You may ask yourself at this point, "if I have a working docker image, what do I need kubernetes for?" 
This is a great question. For simple use cases, this docker image itself is all you need, and you could run it as a standalone service. If the load is small and you can run it without any load balancing functionalities, you are good to go. 
However, kubernetes is a container orchestration engine. That means it is built to handle complex containerized applications and will make your life much easier if you need to handle more complex operations for applications that need to serve on a large scale. 

In [52]:
!docker run --name "iris_predictor" -d --rm -p 5001:5000 localhost:5000/iris_ex:latest

4d88f1163a71622fc2b67f33b8af4e95c2c8dafa9da43e2fe8c06e4322b7591c


You could also remove the -d argument from the above command and run this command in a separate window to see the log output while sending requests to the endpoint. Test the endpoint with the curl below! 

In [53]:
import numpy as np
import grpc 
from seldon_core.proto import prediction_pb2
from seldon_core.proto import prediction_pb2_grpc


### Test Rest Endpoint
!curl -s http://localhost:5001/predict -H "Content-Type: application/json" -d '{"data":{"ndarray":[[5.964,4.006,2.081,1.031]]}}'


### Test GRPC Endpoint
# data = np.array([[5.964,4.006,2.081,1.031]])
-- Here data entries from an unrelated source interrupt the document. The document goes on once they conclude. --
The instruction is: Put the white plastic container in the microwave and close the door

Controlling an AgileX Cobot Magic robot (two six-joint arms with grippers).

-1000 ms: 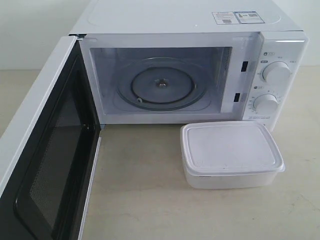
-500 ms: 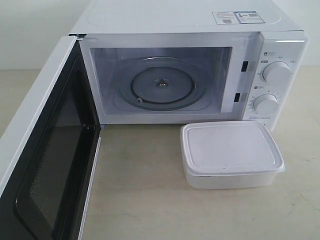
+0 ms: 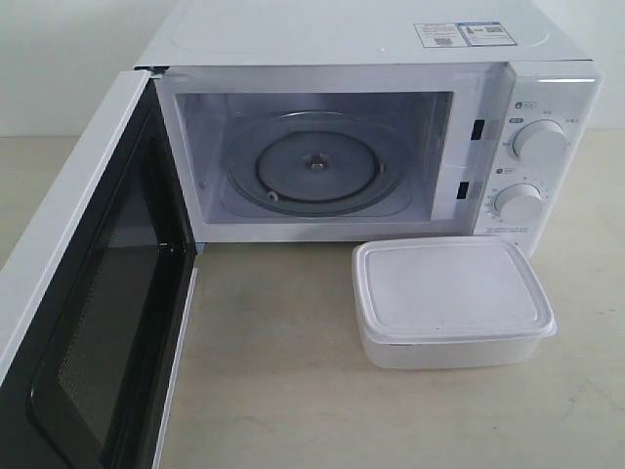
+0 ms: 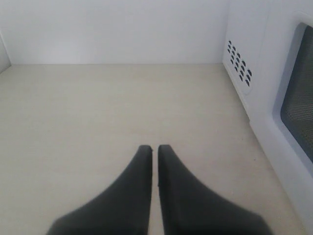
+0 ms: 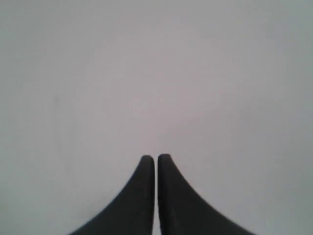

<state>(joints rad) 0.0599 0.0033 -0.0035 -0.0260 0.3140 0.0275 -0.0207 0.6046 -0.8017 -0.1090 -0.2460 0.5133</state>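
Note:
The white plastic container (image 3: 449, 301), lid on, rests on the tabletop in front of the microwave's (image 3: 361, 39) knob panel. The door (image 3: 93, 293) is swung wide open to the left, showing its dark window and black inner frame. Inside the cavity lies the glass turntable (image 3: 314, 164), with nothing on it. Neither gripper shows in the exterior view. My left gripper (image 4: 154, 148) is shut with nothing held, above the beige table beside the microwave's vented side (image 4: 238, 61). My right gripper (image 5: 156, 157) is shut and empty, facing a plain pale surface.
Two round knobs (image 3: 540, 142) sit on the microwave's right panel, just behind the container. The open door takes up the left of the beige tabletop (image 3: 283, 371). A white wall (image 4: 112, 29) stands behind the table.

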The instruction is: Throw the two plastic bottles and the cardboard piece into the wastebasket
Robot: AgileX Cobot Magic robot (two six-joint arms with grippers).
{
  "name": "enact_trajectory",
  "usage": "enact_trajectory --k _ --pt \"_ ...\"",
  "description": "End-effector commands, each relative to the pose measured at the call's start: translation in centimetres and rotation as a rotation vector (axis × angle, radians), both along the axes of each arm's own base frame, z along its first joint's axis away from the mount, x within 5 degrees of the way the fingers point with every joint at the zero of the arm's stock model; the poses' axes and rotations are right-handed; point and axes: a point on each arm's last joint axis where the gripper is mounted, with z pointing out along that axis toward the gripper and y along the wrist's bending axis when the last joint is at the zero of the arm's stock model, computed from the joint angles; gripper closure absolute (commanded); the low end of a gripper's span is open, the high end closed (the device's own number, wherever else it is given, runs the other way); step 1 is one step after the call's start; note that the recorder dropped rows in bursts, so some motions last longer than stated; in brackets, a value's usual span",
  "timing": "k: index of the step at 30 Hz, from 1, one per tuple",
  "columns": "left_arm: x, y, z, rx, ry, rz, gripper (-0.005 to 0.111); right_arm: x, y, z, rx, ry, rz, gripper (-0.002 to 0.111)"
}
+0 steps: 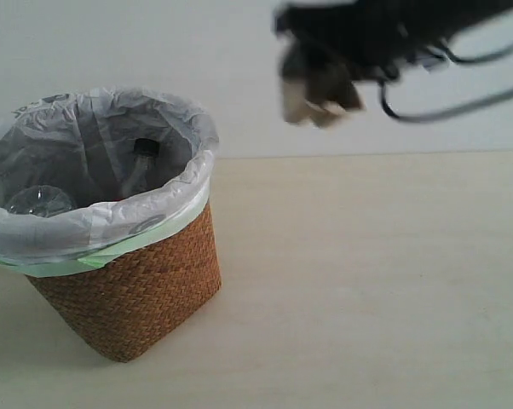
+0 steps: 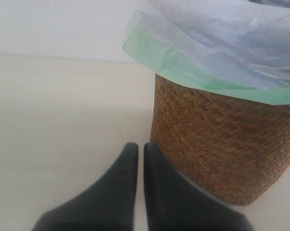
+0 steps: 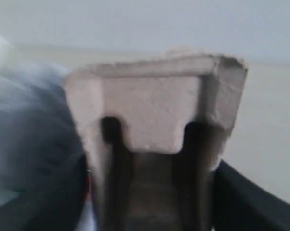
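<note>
The brown wicker wastebasket (image 1: 146, 290) with its white bag stands at the left. Inside it a bottle with a black cap (image 1: 143, 162) stands upright, and the clear rounded end of a second bottle (image 1: 40, 201) shows beside it. My right gripper (image 1: 320, 106) hangs blurred in the air, up and to the right of the basket, shut on the beige cardboard piece (image 3: 154, 115), whose raised block faces the wrist camera. My left gripper (image 2: 137, 149) is shut and empty, low by the table, its tips right beside the wastebasket's woven wall (image 2: 217, 139).
The pale table (image 1: 367, 281) stretches to the right of the basket, with a plain light wall behind. Black cables (image 1: 461, 85) loop from the right arm.
</note>
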Motion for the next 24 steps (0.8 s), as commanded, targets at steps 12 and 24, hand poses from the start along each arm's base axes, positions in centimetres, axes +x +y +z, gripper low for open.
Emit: enact_trajectory --k 12,24 --pt "0.0 0.0 -0.1 -0.004 0.0 0.003 0.103 -0.2 5.5 7.9 0.024 -0.077 0.122 0.043" --pt "0.0 0.0 -0.1 -0.004 0.0 0.003 0.103 -0.9 2.8 6.3 -0.324 0.025 0.061 0.105"
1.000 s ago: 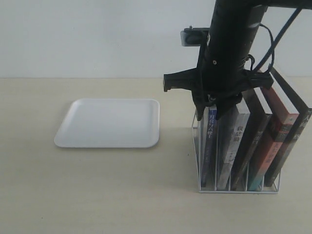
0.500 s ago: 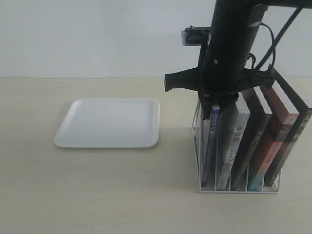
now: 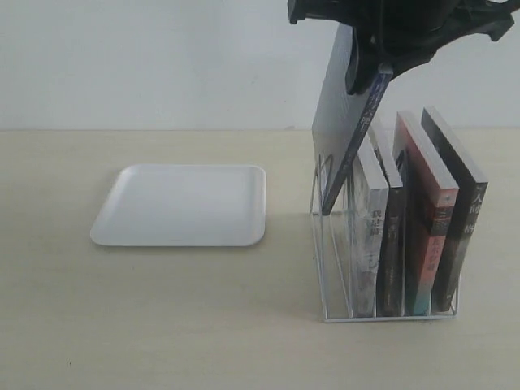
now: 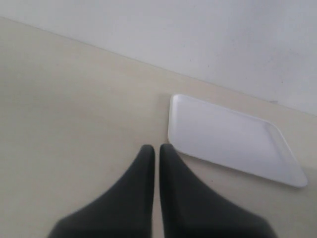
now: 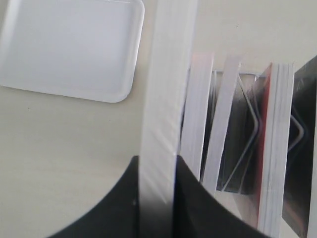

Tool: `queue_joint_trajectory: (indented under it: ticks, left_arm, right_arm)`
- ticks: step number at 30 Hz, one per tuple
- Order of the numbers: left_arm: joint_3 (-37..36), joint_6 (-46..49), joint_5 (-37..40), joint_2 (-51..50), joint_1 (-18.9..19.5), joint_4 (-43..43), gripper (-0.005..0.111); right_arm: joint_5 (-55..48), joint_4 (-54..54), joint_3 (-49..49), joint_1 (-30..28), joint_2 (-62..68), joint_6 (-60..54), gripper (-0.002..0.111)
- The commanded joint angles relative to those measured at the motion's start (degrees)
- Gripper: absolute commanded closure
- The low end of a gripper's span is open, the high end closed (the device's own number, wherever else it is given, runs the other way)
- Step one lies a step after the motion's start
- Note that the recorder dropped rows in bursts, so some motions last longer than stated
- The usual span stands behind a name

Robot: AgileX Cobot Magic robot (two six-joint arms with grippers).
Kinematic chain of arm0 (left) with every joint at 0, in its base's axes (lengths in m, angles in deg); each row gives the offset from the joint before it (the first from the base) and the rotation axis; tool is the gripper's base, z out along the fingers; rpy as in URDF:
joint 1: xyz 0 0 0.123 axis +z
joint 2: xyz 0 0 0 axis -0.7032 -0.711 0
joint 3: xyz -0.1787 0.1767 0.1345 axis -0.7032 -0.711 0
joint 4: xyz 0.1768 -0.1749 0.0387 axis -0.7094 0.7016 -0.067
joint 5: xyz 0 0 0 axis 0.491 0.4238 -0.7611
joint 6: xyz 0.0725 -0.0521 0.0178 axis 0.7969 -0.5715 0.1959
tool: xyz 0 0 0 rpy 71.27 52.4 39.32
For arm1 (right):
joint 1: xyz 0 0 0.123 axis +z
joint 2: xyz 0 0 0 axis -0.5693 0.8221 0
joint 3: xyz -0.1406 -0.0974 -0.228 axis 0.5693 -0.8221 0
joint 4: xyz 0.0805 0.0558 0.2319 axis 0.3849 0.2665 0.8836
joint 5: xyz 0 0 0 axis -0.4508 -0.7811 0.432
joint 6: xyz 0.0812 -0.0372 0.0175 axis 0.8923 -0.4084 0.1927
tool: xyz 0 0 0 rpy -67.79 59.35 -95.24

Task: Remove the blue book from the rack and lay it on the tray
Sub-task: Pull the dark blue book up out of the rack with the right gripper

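My right gripper (image 3: pixel 370 61) is shut on the top of the blue book (image 3: pixel 345 122) at the upper edge of the exterior view. The book hangs tilted above the white wire rack (image 3: pixel 320 244), and its lower corner is level with the rack's leftmost slot. In the right wrist view the book's white page edge (image 5: pixel 166 89) runs up between the two black fingers of the right gripper (image 5: pixel 157 161). The white tray (image 3: pixel 183 203) lies flat to the left of the rack. My left gripper (image 4: pixel 157 148) is shut on nothing, low over the table beside the tray (image 4: pixel 228 136).
Several books still stand in the rack: a grey-white one (image 3: pixel 370 236), a dark one, a red-orange one (image 3: pixel 422 219) and a black one at the right. The rack's wire dividers (image 5: pixel 252 124) show between them. A pale wall rises behind the table.
The right gripper has risen with the blue book, drawing it up almost out of its slot. The other books now stand more upright and the rack has shifted slightly.
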Motion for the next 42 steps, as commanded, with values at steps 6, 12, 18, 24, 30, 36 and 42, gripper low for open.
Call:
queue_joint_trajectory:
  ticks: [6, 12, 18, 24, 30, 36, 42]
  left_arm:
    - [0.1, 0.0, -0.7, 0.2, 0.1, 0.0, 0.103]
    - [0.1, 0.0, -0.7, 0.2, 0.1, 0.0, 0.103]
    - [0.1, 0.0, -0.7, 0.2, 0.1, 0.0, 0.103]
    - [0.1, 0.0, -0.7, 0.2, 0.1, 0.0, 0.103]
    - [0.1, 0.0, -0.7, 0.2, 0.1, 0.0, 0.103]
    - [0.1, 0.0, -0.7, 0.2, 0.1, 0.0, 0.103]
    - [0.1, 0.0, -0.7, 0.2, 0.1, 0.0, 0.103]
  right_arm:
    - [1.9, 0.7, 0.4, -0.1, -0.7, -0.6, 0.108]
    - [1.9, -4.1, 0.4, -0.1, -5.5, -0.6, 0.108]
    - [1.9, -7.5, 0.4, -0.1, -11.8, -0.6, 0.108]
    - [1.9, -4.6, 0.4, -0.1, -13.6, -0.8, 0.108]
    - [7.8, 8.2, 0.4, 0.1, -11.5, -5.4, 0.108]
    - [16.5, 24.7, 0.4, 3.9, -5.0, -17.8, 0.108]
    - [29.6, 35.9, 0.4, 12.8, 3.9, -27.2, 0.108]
# datadef = prediction_pb2.DefaultData(
#     tensor=prediction_pb2.Tensor(shape=data.shape, values=data.flatten())
# )
# request = prediction_pb2.SeldonMessage(data=datadef)
# with grpc.insecure_channel("localhost:5001") as channel:
#     stub = prediction_pb2_grpc.ModelStub(channel)
#     response = stub.Predict(request=request)
# print(response)

If you see successful output, you have your first seldon-core-microservice up and running! Now, we will deploy this as a simple inference graph on our kubernetes cluster. 
First, let's take down the running docker container:

Next, need to define our deployment configuration file. Here is a seldon config file for our deployment: 

In [54]:
!docker container rm iris_predictor --force

iris_predictor


In [55]:
%%writefile iris_classifier/sklearn_iris_deployment.yaml
#hide_output
apiVersion: machinelearning.seldon.io/v1alpha2
kind: SeldonDeployment
metadata:
  name: seldon-deployment-example
spec:
  name: sklearn-iris-deployment
  predictors:
  - componentSpecs:
    - spec:
        containers:
        - image: seldonio/sklearn-iris:0.1
          imagePullPolicy: IfNotPresent
          name: sklearn-iris-classifier
    graph:
      children: []
      endpoint:
        type: REST
      name: sklearn-iris-classifier
      type: MODEL
    name: sklearn-iris-predictor
    replicas: 1

Overwriting iris_classifier/sklearn_iris_deployment.yaml


Some important notes about the deployment config: 
* apiVersion: this sends out request to the appropriate endpoint of the kubernets api, which was installed by helm earlier in this tutorial
* kind: tells Kubernetes what kind of resource to create. 
* metadata: add labels, like name, to the deployment
* spec: 
    * predictors: this is a list of predictors to deploy. It is a list because you have the option to create multiple inference graphs in the same spec. This is useful for things like Canary deployment, where you only want a new graph to recieve a small percentage of traffic
        * componentSpecs: add information about the containers that need to be pulled to create our graph. In our case, we only need a single containe to serve our model. If we were creating a more complex inference graph (maybe with a transformer, router, and another model, then we would need to include the docker containers that house them in this section)
        * graph: this is where you define the flow of components. This is easy in our case, there is only one component so we define one endpoint with no children. If there were more compnoents, we would fill out the children componenets in the children attriubte of the head of the graph. Seldon graphs are built implicitly through the use of the children attribute of each node in the graph. 
        
There is one last step to deploy our graph, we must push our docker container to a registry! I am running a local registry with my kind cluster, thanks to the script given [here](https://kind.sigs.k8s.io/docs/user/local-registry/). You can also push to DockerHub as well. 

In [56]:
!docker push localhost:5000/iris_ex:latest

The push refers to repository [localhost:5000/iris_ex]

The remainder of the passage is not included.